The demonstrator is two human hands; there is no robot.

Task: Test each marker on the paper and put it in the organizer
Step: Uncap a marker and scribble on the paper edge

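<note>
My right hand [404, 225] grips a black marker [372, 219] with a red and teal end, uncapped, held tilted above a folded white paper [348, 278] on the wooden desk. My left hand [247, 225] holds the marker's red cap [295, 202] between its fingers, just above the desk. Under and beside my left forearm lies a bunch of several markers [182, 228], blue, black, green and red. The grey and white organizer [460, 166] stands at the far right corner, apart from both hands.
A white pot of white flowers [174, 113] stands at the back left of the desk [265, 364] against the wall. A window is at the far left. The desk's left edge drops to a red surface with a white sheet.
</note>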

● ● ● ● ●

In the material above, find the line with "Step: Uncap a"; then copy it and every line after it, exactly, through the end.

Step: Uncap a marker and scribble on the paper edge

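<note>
My right hand [404, 225] grips a black marker [372, 219] with a red and teal end, uncapped, held tilted above a folded white paper [348, 278] on the wooden desk. My left hand [247, 225] holds the marker's red cap [295, 202] between its fingers, just above the desk. Under and beside my left forearm lies a bunch of several markers [182, 228], blue, black, green and red. The grey and white organizer [460, 166] stands at the far right corner, apart from both hands.
A white pot of white flowers [174, 113] stands at the back left of the desk [265, 364] against the wall. A window is at the far left. The desk's left edge drops to a red surface with a white sheet.
</note>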

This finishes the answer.